- Assigned task
Please copy every line from the following entries in which the word "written" appears.

- Records drawn from a dataset
########
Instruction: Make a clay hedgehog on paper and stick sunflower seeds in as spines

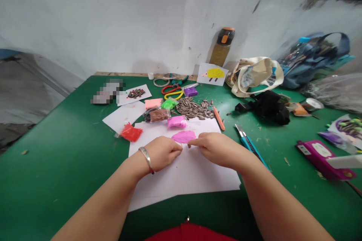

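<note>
1. Pink clay (183, 136) mid-frame, on paper (183, 175).
2. Left hand (161, 153) curled, right hand (216, 147) index out at clay; can't tell if either grips.
3. Probably soft, light; I'd handle by edges.

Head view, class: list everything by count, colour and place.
Table: 1, green, centre
Wall: 1, white, back
Paper: several, white, centre and left
Oval: 1, pink, centre
Packets: several, mixed, mostly centre
Seeds: many, grey, centre
Scissors: count unclear, red/yellow, back
Stick: 1, orange, beside seeds
Knife: 1, blue, right
Drawing: 1, yellow, back
Flask: 1, amber, back
Tote: 1, cream, right
Handbag: 1, blue, right
Bundle: 1, black, right
Box: 1, magenta, right
Bracelet: 1, silver, left wrist
Left hand: 1, bare, on paper
Right hand: 1, bare, by oval
</note>
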### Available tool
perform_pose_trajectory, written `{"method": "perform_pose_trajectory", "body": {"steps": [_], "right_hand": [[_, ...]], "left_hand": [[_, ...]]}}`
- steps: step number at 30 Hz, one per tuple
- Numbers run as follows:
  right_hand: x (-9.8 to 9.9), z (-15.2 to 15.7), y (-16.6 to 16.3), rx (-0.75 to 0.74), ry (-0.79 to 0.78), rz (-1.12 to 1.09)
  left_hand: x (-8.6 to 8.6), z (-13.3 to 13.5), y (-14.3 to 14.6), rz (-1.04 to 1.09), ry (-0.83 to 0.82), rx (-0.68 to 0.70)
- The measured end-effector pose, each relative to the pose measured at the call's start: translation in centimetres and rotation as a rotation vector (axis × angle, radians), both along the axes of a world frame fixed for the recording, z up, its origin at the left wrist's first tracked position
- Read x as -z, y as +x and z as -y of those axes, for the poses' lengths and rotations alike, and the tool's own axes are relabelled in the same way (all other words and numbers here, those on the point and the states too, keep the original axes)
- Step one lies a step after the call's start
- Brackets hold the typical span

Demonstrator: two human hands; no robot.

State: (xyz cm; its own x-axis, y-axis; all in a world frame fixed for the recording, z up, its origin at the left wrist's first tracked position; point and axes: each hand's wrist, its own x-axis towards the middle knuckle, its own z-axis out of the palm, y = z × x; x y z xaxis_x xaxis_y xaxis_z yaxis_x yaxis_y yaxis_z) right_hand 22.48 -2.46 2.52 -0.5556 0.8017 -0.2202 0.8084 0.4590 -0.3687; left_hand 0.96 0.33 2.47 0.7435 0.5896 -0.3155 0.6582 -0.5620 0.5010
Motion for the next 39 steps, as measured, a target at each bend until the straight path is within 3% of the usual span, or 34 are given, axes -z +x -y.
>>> {"method": "perform_pose_trajectory", "body": {"steps": [39], "right_hand": [[0.04, 0.32, -0.05, -0.043, 0.018, 0.043]], "left_hand": [[-0.19, -0.09, 0.09, 0.003, -0.001, -0.007]]}}
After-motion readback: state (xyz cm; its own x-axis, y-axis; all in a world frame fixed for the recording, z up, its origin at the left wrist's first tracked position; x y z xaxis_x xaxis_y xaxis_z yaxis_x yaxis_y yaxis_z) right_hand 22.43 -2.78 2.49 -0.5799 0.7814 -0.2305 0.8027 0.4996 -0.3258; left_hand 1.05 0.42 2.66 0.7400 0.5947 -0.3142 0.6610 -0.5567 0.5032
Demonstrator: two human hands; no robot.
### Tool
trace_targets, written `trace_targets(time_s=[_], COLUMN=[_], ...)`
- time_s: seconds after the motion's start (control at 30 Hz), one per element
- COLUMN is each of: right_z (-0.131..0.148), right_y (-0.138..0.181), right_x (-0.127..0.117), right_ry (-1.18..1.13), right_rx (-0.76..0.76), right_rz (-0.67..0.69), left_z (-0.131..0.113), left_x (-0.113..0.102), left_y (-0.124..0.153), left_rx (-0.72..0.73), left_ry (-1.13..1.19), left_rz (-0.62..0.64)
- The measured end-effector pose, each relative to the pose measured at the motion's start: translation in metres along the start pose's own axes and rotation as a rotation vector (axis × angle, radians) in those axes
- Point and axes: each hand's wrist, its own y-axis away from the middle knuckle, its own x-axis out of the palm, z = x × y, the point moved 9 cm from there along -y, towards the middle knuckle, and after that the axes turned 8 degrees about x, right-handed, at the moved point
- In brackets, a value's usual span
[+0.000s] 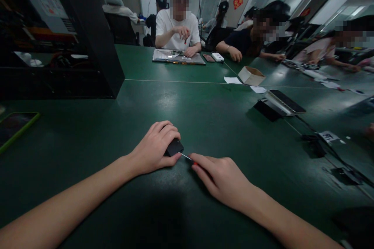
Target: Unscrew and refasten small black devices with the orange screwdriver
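On the green tabletop my left hand (160,144) is wrapped round a small black box-like device (174,148), whose kind I cannot make out. Its right end sticks out past my fingers. My right hand (220,173) pinches a thin screwdriver (186,157) with a red-and-black handle, mostly covered by my fingers. The metal shaft points left, and its tip is at the lower edge of the black device, close to my left thumb. Whether the tip sits in a screw or a seam is too small to tell.
A black open-sided cabinet (108,66) stands at the left, with a green-edged phone (19,126) nearer me. Right of centre are a small cardboard box (251,76), a tilted dark device (284,103) and cables (336,149). Across the green table (193,103) a co-worker (178,23) works on a flat panel.
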Motion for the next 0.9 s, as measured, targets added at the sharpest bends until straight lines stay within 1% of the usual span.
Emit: trace_targets(time_s=[0.17,0.3,0.37,0.53,0.67,0.77,0.9], right_z=[-0.016,-0.018,-0.018,-0.019,-0.024,-0.027,-0.029], right_y=[-0.003,-0.005,-0.005,-0.005,-0.006,-0.008,-0.008], right_x=[-0.014,-0.015,-0.014,-0.016,-0.021,-0.02,-0.021], right_ry=[-0.031,-0.078,-0.086,-0.095,-0.102,-0.098,-0.101], right_rx=[0.046,0.037,0.03,0.006,0.004,0.002,0.01], right_rz=[-0.076,-0.106,-0.124,-0.172,-0.163,-0.127,-0.118], left_z=[0.001,0.004,0.006,0.018,0.026,0.025,0.021], left_x=[-0.001,-0.009,-0.01,-0.007,-0.007,-0.009,-0.01], left_y=[0.001,0.004,0.006,0.009,0.01,0.01,0.01], left_rx=[-0.014,-0.058,-0.082,-0.19,-0.276,-0.276,-0.22], left_ry=[0.039,0.111,0.132,0.16,0.153,0.146,0.198], left_rz=[-0.017,-0.129,-0.16,-0.156,-0.163,-0.164,-0.163])
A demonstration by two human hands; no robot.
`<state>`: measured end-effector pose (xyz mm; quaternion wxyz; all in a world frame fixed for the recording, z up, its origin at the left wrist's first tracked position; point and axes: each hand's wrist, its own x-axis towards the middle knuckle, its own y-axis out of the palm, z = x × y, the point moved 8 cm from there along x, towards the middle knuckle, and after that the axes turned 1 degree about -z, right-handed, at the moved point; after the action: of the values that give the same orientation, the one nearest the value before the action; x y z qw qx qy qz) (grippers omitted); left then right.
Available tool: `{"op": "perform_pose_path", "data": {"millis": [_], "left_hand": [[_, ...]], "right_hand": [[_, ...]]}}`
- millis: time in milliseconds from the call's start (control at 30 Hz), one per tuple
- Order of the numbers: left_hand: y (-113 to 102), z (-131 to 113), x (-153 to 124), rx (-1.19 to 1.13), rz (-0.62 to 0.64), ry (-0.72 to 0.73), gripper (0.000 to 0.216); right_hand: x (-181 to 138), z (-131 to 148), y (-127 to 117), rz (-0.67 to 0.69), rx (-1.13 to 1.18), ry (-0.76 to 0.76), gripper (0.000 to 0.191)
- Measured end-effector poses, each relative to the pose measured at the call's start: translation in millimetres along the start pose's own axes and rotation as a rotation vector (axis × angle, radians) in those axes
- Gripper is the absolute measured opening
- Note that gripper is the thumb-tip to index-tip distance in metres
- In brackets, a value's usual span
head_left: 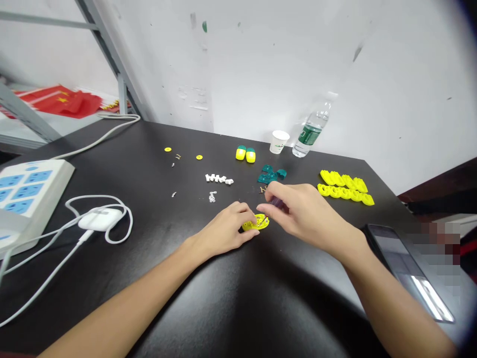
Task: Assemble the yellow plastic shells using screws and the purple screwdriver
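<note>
— Left hand [223, 229] on what?
— Its fingertips are curled against the edge of a yellow perforated disc [255, 223], which sits just right of that hand, over the black counter [156, 278].
— And the right hand [301, 214]?
— Fingers drawn into a narrow pinch just above the disc, around a small dark item [278, 201] (too blurred to name).
— What's closest beyond them?
— Brass screws [263, 189] just far of the disc, then teal plastic pieces [270, 175]. White plastic parts [219, 179] lie to the left.
— Toward the far edge?
— Two yellow-and-teal capsules [245, 154], a paper cup [278, 141] and a water bottle [312, 132].
— Off to the sides?
— Right: two rows of yellow scalloped pieces [345, 188] and, nearer, a phone [406, 268]. Left: a power strip [30, 199] and a white charger [100, 219] with its cable.
</note>
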<state>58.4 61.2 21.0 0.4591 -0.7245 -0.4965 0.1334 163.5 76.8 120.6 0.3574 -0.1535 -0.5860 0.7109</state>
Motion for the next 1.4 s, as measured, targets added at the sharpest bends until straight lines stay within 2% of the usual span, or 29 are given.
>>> {"op": "perform_pose_path", "data": {"millis": [67, 167, 300, 400, 467, 500, 600, 733, 833, 933, 1067, 1167, 1300, 1400], "left_hand": [[0.1, 0.0, 0.1, -0.007, 0.005, -0.003, 0.016], [0.2, -0.4, 0.1, -0.011, 0.010, 0.002, 0.016], [0.3, -0.7, -0.2, -0.011, 0.000, 0.015, 0.016], [1.0, -0.2, -0.2, 0.005, 0.000, 0.013, 0.016], [1.5, 0.2, -0.2, 0.013, 0.005, 0.008, 0.017], [1.6, 0.4, -0.2, 0.014, 0.007, 0.005, 0.017], [1.8, 0.6, -0.2, 0.002, 0.011, 0.008, 0.018], [1.6, 0.5, -0.1, -0.004, 0.004, 0.016, 0.017], [1.5, 0.2, 0.3, 0.011, 0.008, 0.011, 0.017], [0.8, -0.3, 0.5, 0.025, 0.010, 0.003, 0.017], [0.6, -1.0, 0.0, -0.001, 0.017, 0.010, 0.017], [0.9, -0.5, -0.3, -0.009, 0.014, 0.012, 0.017], [0.9, -0.2, -0.2, 0.003, 0.012, 0.008, 0.018], [0.8, -0.3, 0.0, 0.000, 0.017, 0.004, 0.018]], "right_hand": [[0.5, 1.0, -0.6, -0.013, -0.011, -0.005, 0.019], [-1.6, 1.2, -1.7, -0.008, 0.066, -0.028, 0.010], [-4.1, 1.0, -1.8, 0.026, 0.146, -0.064, 0.025], [-2.8, 2.3, -1.2, 0.018, 0.054, -0.071, 0.011], [-1.8, 3.9, 0.3, 0.022, -0.008, -0.067, 0.017], [-1.7, 4.8, 0.5, 0.022, -0.017, -0.067, 0.019], [-3.5, 7.0, -0.2, 0.030, 0.062, -0.082, 0.005], [-5.3, 5.0, 2.8, 0.102, 0.164, -0.090, 0.016], [-3.0, 2.3, 1.3, 0.069, 0.070, -0.077, 0.002], [-1.8, 1.9, 0.2, 0.044, -0.021, -0.057, 0.021], [-5.4, 4.2, 0.2, 0.063, 0.075, -0.071, 0.004], [-6.8, 6.2, 1.5, 0.080, 0.156, -0.118, 0.019], [-3.2, 5.6, 2.5, 0.057, 0.052, -0.123, 0.005], [-2.3, 7.5, 2.3, 0.059, -0.023, -0.111, 0.016]]}}
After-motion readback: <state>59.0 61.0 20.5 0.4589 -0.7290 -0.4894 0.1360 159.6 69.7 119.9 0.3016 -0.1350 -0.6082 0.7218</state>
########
- Output
perform_pose_trajectory, written `{"method": "perform_pose_trajectory", "body": {"steps": [_], "right_hand": [[_, ...]], "left_hand": [[_, ...]]}}`
trace_targets, written `trace_targets(time_s=[_], COLUMN=[_], ...)`

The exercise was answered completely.